→ What is required
Word for word, transcribe the lines below and drop the pictures.

== Data below ==

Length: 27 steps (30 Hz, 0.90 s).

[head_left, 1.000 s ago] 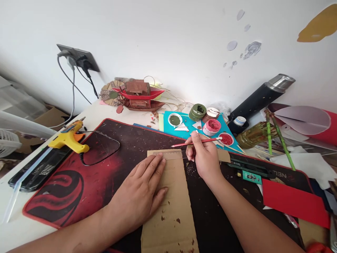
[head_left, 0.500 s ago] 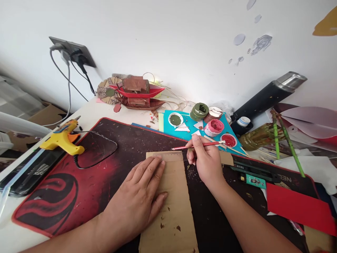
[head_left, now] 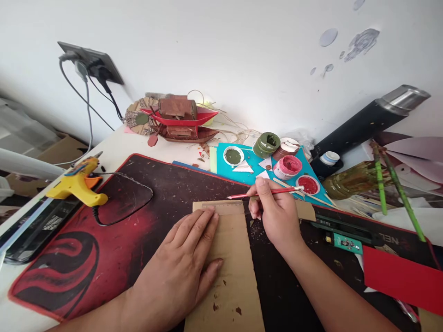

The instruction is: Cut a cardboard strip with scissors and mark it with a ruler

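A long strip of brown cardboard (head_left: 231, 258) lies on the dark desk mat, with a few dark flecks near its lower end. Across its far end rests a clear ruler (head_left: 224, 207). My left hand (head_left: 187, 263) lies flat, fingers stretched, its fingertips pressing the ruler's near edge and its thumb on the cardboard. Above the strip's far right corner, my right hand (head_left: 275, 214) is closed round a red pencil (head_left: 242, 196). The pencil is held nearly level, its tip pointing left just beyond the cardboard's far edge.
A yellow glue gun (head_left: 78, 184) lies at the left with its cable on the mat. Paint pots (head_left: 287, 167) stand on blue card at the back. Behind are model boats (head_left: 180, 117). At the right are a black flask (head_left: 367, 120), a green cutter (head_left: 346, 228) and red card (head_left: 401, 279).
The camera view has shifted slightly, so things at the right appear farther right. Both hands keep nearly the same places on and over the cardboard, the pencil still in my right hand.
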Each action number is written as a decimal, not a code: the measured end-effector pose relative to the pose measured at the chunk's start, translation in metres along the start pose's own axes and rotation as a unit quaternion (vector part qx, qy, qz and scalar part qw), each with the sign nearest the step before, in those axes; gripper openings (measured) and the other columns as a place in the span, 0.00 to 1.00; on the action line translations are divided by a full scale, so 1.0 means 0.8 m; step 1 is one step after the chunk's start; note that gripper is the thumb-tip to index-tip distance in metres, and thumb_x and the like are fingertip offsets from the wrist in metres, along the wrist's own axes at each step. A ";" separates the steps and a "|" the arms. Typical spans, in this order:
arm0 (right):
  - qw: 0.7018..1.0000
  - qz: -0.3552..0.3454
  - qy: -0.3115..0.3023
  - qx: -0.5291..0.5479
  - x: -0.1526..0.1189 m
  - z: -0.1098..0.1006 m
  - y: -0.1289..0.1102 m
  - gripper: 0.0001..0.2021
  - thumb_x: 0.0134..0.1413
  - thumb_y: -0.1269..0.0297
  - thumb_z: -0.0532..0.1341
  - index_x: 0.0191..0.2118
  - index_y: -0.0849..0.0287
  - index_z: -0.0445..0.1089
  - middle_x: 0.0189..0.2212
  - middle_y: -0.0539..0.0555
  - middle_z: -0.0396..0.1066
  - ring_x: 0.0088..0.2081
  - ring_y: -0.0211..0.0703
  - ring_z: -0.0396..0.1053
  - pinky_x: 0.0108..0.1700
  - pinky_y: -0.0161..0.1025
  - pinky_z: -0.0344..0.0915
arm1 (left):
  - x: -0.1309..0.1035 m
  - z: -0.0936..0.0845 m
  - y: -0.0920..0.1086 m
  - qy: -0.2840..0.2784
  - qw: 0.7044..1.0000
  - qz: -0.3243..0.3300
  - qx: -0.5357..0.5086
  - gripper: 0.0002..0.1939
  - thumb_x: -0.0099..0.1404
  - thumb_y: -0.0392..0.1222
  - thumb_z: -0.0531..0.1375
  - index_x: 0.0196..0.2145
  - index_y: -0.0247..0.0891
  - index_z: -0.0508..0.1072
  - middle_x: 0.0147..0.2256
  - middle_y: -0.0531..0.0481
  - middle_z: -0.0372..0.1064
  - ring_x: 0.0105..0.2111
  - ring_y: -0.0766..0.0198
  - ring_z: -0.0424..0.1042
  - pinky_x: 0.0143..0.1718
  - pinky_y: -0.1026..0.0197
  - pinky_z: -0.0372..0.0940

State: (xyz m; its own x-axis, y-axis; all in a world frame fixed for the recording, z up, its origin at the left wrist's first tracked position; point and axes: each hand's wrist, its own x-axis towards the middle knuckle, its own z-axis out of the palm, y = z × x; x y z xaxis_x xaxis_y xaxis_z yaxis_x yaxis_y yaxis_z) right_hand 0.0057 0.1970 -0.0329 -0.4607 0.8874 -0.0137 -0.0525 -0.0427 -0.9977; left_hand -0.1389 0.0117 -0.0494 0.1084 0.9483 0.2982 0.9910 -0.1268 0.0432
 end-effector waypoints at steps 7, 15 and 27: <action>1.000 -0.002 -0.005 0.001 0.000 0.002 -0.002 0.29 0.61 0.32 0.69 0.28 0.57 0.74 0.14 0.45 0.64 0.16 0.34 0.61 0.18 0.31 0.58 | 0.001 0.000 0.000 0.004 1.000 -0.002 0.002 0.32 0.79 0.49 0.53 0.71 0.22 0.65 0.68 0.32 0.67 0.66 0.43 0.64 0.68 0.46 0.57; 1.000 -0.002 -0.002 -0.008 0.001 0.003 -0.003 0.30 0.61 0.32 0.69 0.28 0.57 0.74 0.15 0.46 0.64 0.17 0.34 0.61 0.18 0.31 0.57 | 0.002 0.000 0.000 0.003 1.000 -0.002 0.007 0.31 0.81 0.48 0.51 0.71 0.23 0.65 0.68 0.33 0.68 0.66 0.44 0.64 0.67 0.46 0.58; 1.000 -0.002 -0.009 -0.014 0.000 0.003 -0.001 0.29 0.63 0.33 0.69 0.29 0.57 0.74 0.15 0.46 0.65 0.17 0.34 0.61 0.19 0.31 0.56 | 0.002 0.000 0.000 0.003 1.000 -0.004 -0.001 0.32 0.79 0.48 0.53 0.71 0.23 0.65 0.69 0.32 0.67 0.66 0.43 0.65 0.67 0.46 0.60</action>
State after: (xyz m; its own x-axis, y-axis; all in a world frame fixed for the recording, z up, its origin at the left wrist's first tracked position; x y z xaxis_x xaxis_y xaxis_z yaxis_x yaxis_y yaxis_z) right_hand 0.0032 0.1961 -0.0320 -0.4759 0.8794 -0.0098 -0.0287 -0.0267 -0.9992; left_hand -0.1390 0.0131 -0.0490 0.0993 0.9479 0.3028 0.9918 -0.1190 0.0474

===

→ Reply
Length: 27 steps (30 Hz, 0.90 s).

[head_left, 1.000 s ago] 
[head_left, 0.500 s ago] 
[head_left, now] 

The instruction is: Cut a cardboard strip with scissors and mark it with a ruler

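A long strip of brown cardboard (head_left: 231, 258) lies on the dark desk mat, with a few dark flecks near its lower end. Across its far end rests a clear ruler (head_left: 224, 207). My left hand (head_left: 187, 263) lies flat, fingers stretched, its fingertips pressing the ruler's near edge and its thumb on the cardboard. Above the strip's far right corner, my right hand (head_left: 275, 214) is closed round a red pencil (head_left: 242, 196). The pencil is held nearly level, its tip pointing left just beyond the cardboard's far edge.
A yellow glue gun (head_left: 78, 184) lies at the left with its cable on the mat. Paint pots (head_left: 287, 167) stand on blue card at the back. Behind are model boats (head_left: 180, 117). At the right are a black flask (head_left: 367, 120), a green cutter (head_left: 346, 228) and red card (head_left: 401, 279).
The camera view has shifted slightly, so things at the right appear farther right. Both hands keep nearly the same places on and over the cardboard, the pencil still in my right hand.
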Each action number is written as a decimal, not a code: the measured end-effector pose relative to the pose measured at the chunk's start, translation in metres along the start pose's own axes and rotation as a unit quaternion (vector part qx, qy, qz and scalar part qw), each with the sign nearest the step before, in those axes; gripper openings (measured) and the other columns as a place in the span, 0.00 to 1.00; on the action line translations are divided by a full scale, so 1.0 means 0.8 m; step 1 is one step after the chunk's start; note that gripper is the thumb-tip to index-tip distance in metres, and thumb_x and the like are fingertip offsets from the wrist in metres, along the wrist's own axes at each step. A ";" separates the steps and a "|" the arms. Typical spans, in this order:
arm0 (right):
  - qw: 0.7018..1.0000
  - qz: -0.3552..0.3454
  - qy: -0.3115..0.3023
  - qx: -0.5291..0.5479
  - x: -0.1526..0.1189 m
  - z: -0.1098..0.1006 m
  - y: -0.1289..0.1102 m
  - gripper: 0.0001..0.2021
  - thumb_x: 0.0134..0.1413
  - thumb_y: -0.1269..0.0297
  - thumb_z: -0.0532..0.1341
  - index_x: 0.0191..0.2118
  - index_y: -0.0849..0.0287
  - index_z: -0.0445..0.1089
  - middle_x: 0.0189..0.2212
  - middle_y: -0.0539..0.0555
  - middle_z: -0.0396..0.1066
  - ring_x: 0.0088..0.2081
  - ring_y: -0.0211..0.0703
  - ring_z: -0.0396..0.1053
  - pinky_x: 0.0108..0.1700
  - pinky_y: -0.0161..0.1025
  - pinky_z: -0.0344..0.0915
arm1 (left):
  - x: -0.1309..0.1035 m
  - z: -0.0936..0.0845 m
  - y: -0.0920..0.1086 m
  - qy: -0.2840..0.2784
  - qw: 0.7044..1.0000
  - qz: -0.3243..0.3300
  - qx: -0.5357..0.5086
  - gripper: 0.0002..0.1939
  - thumb_x: -0.0099..0.1404
  - thumb_y: -0.0392..0.1222
  - thumb_z: -0.0531..0.1375
  - index_x: 0.0196..0.2145
  - index_y: -0.0247..0.0891
  - index_z: -0.0508..0.1072
  - middle_x: 0.0147..0.2256
  - middle_y: -0.0531..0.0481
  - middle_z: -0.0372..0.1064
  - ring_x: 0.0105..0.2111
  - ring_y: -0.0766..0.0198
  - ring_z: -0.0424..0.1042
  - pinky_x: 0.0143..0.1718
  - pinky_y: -0.1026..0.0197
  - pinky_z: -0.0372..0.0940

State: (xyz m; its own x-axis, y-axis; all in a world frame fixed for the recording, z up, its origin at the left wrist's first tracked position; point and axes: each hand's wrist, its own x-axis towards the middle knuckle, its own z-axis out of the palm, y = z × x; x y z xaxis_x xaxis_y xaxis_z yaxis_x yaxis_y yaxis_z) right_hand 0.0057 0.1970 -0.0329 -0.4607 0.8874 -0.0137 -0.0525 -0.0427 -0.9977; left_hand -0.1389 0.0117 -0.0494 0.1084 0.9483 0.2982 0.9910 -0.1268 0.0432
 end-effector waypoints at steps 7, 15 and 27: <action>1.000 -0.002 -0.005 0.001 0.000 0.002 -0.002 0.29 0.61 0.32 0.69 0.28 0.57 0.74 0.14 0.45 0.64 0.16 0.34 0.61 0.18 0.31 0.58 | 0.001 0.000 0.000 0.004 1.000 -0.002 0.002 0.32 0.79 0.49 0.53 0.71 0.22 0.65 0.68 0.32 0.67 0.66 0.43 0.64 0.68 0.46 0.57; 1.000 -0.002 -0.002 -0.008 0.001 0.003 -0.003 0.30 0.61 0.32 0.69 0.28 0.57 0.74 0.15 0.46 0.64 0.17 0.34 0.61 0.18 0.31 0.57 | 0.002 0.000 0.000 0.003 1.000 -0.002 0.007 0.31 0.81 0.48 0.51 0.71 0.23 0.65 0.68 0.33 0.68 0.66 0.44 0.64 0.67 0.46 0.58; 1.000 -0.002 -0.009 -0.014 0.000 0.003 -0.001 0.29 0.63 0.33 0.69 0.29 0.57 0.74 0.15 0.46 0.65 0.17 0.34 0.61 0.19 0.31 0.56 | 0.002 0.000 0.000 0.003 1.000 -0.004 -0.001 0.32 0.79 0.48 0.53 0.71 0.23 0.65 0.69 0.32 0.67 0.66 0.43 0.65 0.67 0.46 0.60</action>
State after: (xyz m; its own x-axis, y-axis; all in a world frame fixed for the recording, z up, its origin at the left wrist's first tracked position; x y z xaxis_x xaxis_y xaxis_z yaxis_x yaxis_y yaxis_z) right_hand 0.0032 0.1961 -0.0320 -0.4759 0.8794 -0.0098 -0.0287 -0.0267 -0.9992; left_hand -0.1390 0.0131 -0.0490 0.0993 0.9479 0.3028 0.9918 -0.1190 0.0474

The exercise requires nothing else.